Here's another factoid that our current administration choses to ignore. The vast majority of illegal ivory is disappearing into Asian countries and the Indian sub-continent. Very little is gets into the United States because of the lack of demand and effective enforcement. This new rule will do nothing to impact the global trade in illegal ivory; it is little more than a 'feel good' ruling designed to placate a specific constituency.
So what does this have to do with knives? Ivory has been a traditional knife handle material for hundreds of years. Ivory has been used as a decorative material since pre-Roman times, but once large supplies started to become available in Europe as far back as the 14th century ivory has been a preferred knife handle material for both fancy and work-a-day blades. There were times when ivory glutted the market, and ivory handled knives were priced cheaper than similar models sporting fancy wood or exotic stag, or precious material inlays like mother-of-pearl, jade or silver.

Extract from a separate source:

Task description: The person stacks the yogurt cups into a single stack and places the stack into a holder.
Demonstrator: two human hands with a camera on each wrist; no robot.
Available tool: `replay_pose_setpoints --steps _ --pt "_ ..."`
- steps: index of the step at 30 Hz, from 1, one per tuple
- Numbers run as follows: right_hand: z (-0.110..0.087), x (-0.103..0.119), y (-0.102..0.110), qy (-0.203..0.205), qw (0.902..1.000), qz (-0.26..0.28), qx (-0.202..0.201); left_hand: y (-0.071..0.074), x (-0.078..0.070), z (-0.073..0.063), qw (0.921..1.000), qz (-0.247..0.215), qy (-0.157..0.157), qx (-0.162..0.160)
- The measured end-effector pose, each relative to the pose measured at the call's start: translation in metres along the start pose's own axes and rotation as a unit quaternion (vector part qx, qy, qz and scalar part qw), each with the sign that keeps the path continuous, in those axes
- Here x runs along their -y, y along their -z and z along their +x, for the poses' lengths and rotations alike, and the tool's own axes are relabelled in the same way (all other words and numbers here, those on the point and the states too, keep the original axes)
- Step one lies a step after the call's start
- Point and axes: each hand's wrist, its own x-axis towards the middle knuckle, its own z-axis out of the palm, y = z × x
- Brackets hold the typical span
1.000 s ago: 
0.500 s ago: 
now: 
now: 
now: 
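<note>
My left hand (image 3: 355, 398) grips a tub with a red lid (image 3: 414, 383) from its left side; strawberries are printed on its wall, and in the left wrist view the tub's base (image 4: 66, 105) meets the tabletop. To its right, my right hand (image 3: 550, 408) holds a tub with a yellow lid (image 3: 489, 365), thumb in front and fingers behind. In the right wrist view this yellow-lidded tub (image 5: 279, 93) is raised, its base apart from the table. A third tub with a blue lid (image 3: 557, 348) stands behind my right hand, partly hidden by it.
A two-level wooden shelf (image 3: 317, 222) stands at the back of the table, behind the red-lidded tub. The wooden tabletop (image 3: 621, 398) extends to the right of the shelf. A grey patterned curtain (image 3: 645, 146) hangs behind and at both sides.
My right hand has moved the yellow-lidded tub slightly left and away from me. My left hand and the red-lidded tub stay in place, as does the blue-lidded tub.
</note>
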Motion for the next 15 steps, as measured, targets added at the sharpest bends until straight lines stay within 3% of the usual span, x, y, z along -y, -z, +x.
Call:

This means that there are tens of thousand - probably more like hundreds of thousands - of antique knives in the hands of collectors and users across the United States that have some ivory incorporated in the handle. It can be the handle slabs of a tiny, delicate woman's pen knife or the grip of a ceremonial sword. Ivory handled knives are ubiquitous. Under these new proposed rules the owners of these knives will have very limited options. They will either have to establish an extensively detailed provenance that proves to a nameless and faceless bureaucrat that the ivory on the pocket knife that belonged to their great, great grandfather really is 100 years old, or they can be buried with it.
|Did grandpa give you his grandfather's nice old ivory handled pocket knife?|
Sorry bub, but unless great grandpa kept the sales receipt you're screwed.
Try to sell it and you're an instant felon.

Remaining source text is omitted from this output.